Guanfacine is cleared by the kidney and the liver. The main excretion route for guanfacine is the liver. The elimination half-life of guanfacine is approximately 18 hours.

Special Populations and Conditions

Pediatrics

Exposure to guanfacine was higher in children (aged 6-12 years) compared to adolescents (aged 13-17 years) and adults. After oral administration of multiple doses of INTUNIV XR 4mg, the Cmax was 10ng/mL compared to 7ng/mL and the AUC was 162ng·h/mL compared to 116ng·h/mL in children (aged 6-12 years) and adolescents (aged 13-17 years), respectively. These differences are probably attributable to the lower body weight of children compared to adolescents and adults.

Hepatic Impairment

The impact of hepatic impairment on the pharmacokinetics of guanfacine in children and adolescents, 6-17 years old, was not assessed. Approximately 50% of the clearance of guanfacine in adults is hepatic (see Warnings and Precautions, Special Populations - Use in Hepatically Impaired Patients).

Renal Impairment

The impact of renal impairment on the pharmacokinetics of guanfacine in children and adolescents, 6-17 years old, was not assessed. In patients on hemodialysis, the dialysis clearance was about 15% of the total clearance (see Warnings and Precautions, Special Populations - Use in Renally Impaired Patients).

Storage and Stability

Store at 25°C (77°F); excursions permitted from 15° to 30°C (59° to 86°F).

Dosage Forms, Composition and Packaging

INTUNIV XR (guanfacine hydrochloride extended-release tablets) is designed as a tablet for once-a-day oral administration.

Each INTUNIV XR tablet contains guanfacine hydrochloride equivalent to 1mg, 2mg, 3mg and 4mg of guanfacine base and the following inactive ingredients: crospovidone, fumaric acid, glyceryl behenate, hypromellose, lactose, methacrylic acid copolymer, microcrystalline cellulose and povidone. In addition, the 3mg and 4mg tablets also contain green pigment blend PB-1763.
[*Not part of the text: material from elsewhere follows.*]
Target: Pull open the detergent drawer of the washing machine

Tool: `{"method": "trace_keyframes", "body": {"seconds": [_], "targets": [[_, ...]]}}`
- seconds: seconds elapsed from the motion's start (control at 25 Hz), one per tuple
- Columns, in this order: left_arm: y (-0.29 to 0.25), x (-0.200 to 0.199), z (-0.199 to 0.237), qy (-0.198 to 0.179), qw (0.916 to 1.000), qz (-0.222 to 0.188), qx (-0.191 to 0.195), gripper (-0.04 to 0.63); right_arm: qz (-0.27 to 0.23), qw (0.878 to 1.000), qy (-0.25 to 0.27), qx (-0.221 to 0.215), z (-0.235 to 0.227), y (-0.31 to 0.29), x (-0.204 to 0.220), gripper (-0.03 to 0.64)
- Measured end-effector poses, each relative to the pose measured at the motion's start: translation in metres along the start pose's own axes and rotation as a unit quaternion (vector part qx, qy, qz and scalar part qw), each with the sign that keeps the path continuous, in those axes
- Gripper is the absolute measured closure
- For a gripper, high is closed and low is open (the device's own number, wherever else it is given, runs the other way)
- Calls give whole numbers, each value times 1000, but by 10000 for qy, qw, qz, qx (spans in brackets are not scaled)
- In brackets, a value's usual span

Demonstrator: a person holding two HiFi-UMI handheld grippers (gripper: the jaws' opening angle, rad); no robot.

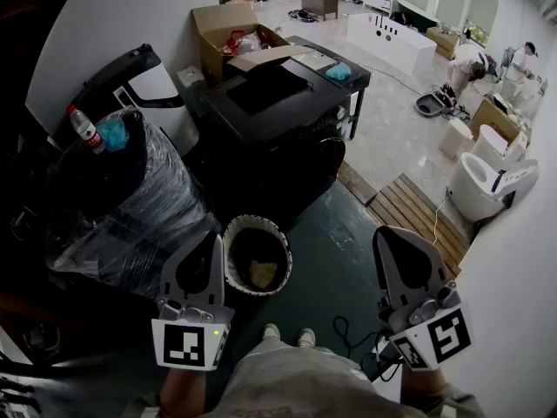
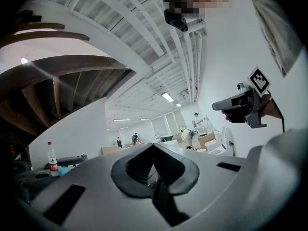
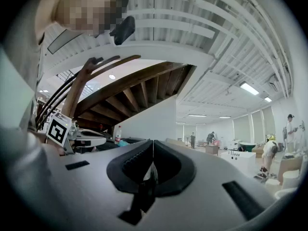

INTUNIV XR tablets 1mg:white/off-white, round (debossed on top 503/on bottom 1mg), bottles of 100.

INTUNIV XR tablets 2mg:white/off-white, oblong (debossed on top 503/on bottom 2mg), bottles of 100.

INTUNIV XR tablets 3mg:green, round (debossed on top 503/on bottom 3mg), bottles of 100.

INTUNIV XR tablets 4mg:green, oblong (debossed on top 503/on bottom 4mg), bottles of 100.